Problem statement ->
Every line in the records below with the string "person" is to be copied out.

Data entries ->
★ ★ ★ ★ ★ ★ ★
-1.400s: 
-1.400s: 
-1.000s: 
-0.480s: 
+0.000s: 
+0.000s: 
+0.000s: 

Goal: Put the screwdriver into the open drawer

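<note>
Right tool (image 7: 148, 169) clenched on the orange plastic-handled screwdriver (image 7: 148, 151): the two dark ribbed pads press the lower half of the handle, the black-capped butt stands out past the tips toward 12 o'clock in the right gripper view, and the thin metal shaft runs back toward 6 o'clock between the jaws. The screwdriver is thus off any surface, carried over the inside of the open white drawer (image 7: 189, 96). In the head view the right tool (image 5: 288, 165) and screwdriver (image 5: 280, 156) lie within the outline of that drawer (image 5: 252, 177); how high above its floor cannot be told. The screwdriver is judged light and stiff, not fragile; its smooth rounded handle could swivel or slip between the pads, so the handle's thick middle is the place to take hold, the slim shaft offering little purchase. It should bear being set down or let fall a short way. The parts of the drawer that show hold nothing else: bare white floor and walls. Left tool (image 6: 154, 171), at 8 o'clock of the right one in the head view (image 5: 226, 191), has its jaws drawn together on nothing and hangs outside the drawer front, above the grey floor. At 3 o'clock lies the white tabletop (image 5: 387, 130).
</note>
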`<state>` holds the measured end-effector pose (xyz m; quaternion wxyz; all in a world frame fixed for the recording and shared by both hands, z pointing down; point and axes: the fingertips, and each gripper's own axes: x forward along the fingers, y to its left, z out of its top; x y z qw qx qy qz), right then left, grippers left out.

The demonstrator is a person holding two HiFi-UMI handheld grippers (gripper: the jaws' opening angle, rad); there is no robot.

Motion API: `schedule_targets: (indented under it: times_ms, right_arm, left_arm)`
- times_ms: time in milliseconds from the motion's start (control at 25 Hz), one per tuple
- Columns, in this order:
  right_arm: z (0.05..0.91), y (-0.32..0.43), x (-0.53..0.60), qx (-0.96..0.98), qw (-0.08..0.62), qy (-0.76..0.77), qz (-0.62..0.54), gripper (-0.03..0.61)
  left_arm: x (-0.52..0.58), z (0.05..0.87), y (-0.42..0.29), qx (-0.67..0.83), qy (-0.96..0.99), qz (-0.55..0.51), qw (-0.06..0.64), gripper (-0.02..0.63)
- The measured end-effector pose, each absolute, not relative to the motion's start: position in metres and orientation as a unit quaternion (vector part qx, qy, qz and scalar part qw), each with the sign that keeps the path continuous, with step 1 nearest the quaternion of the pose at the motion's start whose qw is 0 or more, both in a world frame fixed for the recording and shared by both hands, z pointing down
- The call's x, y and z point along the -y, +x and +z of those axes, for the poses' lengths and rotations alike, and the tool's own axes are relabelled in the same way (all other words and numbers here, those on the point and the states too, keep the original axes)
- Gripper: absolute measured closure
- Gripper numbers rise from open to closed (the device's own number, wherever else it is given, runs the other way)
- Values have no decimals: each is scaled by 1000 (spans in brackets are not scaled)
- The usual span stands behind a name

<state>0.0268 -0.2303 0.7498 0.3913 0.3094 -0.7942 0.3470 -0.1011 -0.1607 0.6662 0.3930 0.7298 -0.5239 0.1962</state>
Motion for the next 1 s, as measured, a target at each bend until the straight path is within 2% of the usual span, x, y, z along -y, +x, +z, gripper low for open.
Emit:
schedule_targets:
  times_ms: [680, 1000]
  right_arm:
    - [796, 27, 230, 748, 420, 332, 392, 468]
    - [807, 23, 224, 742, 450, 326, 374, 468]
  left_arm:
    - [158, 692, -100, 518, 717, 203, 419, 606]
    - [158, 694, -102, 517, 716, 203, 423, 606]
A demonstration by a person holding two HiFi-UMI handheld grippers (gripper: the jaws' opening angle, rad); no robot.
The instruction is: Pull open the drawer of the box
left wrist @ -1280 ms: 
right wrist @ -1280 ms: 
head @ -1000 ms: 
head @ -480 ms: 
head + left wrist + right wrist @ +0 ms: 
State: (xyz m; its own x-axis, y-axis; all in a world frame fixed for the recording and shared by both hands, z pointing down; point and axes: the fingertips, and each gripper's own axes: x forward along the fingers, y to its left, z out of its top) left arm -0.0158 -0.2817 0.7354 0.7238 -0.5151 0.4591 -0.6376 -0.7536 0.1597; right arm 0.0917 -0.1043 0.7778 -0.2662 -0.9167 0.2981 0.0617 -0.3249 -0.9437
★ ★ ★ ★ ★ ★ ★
Final answer ->
The demonstrator is a person holding two HiFi-UMI handheld grippers (gripper: the jaws' opening angle, rad); there is no robot.
A demonstration by a person holding two HiFi-UMI handheld grippers (gripper: the jaws' opening angle, rad); no robot.

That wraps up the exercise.